_Aim of the task_
Copy out every line of the records in which "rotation" can be found.

.....

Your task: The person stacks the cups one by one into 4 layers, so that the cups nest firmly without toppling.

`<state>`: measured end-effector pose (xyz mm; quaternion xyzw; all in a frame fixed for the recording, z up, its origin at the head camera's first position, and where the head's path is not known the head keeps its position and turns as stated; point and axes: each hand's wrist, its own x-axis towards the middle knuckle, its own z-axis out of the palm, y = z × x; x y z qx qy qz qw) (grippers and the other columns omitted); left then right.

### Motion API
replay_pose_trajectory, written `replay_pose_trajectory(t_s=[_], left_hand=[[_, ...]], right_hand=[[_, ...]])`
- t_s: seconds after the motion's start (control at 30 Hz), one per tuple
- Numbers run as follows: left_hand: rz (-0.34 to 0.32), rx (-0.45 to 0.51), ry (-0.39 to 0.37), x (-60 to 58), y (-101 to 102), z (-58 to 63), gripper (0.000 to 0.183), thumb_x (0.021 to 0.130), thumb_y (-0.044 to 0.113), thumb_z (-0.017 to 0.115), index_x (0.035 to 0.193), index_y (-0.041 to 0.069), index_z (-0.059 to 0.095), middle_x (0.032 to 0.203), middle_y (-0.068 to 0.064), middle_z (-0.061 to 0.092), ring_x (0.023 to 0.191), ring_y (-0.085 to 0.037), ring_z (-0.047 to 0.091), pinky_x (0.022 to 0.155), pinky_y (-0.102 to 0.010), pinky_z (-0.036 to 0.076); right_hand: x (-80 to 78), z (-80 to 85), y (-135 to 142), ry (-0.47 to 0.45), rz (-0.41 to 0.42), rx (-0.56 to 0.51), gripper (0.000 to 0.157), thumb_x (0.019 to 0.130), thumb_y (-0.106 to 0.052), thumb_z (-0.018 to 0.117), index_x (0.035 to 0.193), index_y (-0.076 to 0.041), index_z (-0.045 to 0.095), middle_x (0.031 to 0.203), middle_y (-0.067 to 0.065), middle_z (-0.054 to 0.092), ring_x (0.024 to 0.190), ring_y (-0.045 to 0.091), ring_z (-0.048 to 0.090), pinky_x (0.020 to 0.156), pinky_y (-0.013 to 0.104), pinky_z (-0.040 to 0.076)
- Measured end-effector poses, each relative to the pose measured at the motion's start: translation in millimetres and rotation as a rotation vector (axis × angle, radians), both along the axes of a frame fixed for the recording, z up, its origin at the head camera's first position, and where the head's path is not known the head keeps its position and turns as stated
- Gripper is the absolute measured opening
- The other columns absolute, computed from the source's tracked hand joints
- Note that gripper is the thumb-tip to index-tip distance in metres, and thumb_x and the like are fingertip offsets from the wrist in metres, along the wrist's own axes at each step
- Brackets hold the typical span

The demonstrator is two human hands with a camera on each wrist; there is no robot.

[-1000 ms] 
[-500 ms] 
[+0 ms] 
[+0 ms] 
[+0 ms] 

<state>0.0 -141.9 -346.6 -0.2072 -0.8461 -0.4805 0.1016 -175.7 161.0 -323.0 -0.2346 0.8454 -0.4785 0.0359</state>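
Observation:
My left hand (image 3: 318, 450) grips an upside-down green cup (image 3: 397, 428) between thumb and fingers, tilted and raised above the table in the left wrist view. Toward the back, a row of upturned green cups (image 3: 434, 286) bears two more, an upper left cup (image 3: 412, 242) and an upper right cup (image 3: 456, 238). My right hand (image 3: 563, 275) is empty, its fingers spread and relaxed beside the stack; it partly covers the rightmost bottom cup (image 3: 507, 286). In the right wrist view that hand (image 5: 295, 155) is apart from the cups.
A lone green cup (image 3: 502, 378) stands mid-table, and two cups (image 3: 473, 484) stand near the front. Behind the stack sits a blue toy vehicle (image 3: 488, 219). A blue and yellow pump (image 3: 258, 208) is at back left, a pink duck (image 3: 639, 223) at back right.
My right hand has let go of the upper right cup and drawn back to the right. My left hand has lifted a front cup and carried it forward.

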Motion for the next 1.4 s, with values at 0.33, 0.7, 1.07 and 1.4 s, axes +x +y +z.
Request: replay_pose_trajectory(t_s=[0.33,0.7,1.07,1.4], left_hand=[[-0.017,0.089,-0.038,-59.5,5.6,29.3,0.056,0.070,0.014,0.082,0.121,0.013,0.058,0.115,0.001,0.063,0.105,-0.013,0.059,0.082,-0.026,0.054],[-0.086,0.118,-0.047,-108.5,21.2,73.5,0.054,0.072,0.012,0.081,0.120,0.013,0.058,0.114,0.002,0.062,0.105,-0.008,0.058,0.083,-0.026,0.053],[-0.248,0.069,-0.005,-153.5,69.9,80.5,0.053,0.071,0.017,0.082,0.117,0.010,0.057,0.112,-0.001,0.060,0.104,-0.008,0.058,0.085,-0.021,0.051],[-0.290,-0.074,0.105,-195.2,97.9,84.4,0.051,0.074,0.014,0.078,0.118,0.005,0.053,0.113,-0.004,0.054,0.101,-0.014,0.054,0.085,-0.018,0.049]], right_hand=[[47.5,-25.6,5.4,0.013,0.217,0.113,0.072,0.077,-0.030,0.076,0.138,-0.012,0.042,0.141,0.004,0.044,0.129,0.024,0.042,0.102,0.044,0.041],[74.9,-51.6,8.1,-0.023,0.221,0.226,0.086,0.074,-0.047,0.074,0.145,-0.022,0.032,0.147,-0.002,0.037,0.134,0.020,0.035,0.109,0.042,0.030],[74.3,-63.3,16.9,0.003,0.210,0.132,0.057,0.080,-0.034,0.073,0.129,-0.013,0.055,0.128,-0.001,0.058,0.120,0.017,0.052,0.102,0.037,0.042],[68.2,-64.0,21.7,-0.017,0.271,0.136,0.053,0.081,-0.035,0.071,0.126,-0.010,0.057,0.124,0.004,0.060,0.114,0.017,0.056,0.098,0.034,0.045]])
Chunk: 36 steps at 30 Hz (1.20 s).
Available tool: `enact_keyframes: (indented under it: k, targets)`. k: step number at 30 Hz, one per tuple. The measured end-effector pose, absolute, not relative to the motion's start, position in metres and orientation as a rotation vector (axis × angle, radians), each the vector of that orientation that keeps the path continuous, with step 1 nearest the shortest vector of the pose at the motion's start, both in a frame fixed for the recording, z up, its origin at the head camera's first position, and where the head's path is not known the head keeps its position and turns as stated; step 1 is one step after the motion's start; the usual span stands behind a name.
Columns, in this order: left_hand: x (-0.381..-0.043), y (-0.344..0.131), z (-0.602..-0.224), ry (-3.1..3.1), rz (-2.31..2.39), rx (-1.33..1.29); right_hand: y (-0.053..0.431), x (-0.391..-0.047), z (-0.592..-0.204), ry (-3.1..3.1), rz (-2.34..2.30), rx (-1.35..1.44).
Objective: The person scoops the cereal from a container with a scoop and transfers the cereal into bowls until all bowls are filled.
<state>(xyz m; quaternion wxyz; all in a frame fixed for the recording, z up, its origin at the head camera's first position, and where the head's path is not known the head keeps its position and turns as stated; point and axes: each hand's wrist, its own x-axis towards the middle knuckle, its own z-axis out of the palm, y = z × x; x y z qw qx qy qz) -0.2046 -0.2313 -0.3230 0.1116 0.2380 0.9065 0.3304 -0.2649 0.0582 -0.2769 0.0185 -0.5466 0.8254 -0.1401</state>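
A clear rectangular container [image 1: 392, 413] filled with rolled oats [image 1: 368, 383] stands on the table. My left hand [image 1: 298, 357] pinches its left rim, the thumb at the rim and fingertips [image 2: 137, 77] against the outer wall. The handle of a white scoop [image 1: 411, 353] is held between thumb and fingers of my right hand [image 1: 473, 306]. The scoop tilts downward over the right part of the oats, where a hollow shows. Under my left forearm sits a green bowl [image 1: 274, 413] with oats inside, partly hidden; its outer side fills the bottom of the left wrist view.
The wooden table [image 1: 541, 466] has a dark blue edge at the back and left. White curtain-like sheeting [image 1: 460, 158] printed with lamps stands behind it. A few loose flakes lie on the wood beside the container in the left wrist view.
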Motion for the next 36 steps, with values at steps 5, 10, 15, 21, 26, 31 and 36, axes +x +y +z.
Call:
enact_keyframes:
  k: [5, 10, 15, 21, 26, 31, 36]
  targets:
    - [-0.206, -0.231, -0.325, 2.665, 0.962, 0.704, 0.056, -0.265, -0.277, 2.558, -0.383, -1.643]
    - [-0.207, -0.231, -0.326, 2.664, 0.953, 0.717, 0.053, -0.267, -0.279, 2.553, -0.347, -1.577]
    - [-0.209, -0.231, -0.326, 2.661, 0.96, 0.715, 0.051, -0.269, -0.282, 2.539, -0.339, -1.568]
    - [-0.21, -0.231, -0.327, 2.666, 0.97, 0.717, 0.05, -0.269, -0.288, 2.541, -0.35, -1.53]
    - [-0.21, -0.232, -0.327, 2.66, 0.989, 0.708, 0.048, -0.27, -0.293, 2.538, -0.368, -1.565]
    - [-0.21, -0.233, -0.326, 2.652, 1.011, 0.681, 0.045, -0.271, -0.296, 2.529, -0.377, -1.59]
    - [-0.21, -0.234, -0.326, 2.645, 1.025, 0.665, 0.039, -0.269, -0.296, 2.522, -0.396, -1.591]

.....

_Problem solution_
- Measured end-effector poses, each relative to the pose measured at the motion's start: translation in millimetres and rotation as a rotation vector (axis × angle, radians), both along the axes of a frame fixed for the recording, z up, its origin at the head camera's first position, and where the head's path is not known the head keeps its position and turns as stated
Available tool: `enact_keyframes: (indented under it: k, targets)`. k: step number at 30 Hz, one per tuple. The measured end-effector pose, absolute, not relative to the motion's start, position in metres and orientation as a rotation vector (axis × angle, radians), each the vector of that orientation that keeps the path continuous, with step 1 nearest the shortest vector of the pose at the motion's start, both in a frame fixed for the recording, z up, its origin at the head camera's first position, and where the head's path is not known the head keeps its position and turns as stated; step 1 is one step after the motion's start; the usual span stands behind a name.

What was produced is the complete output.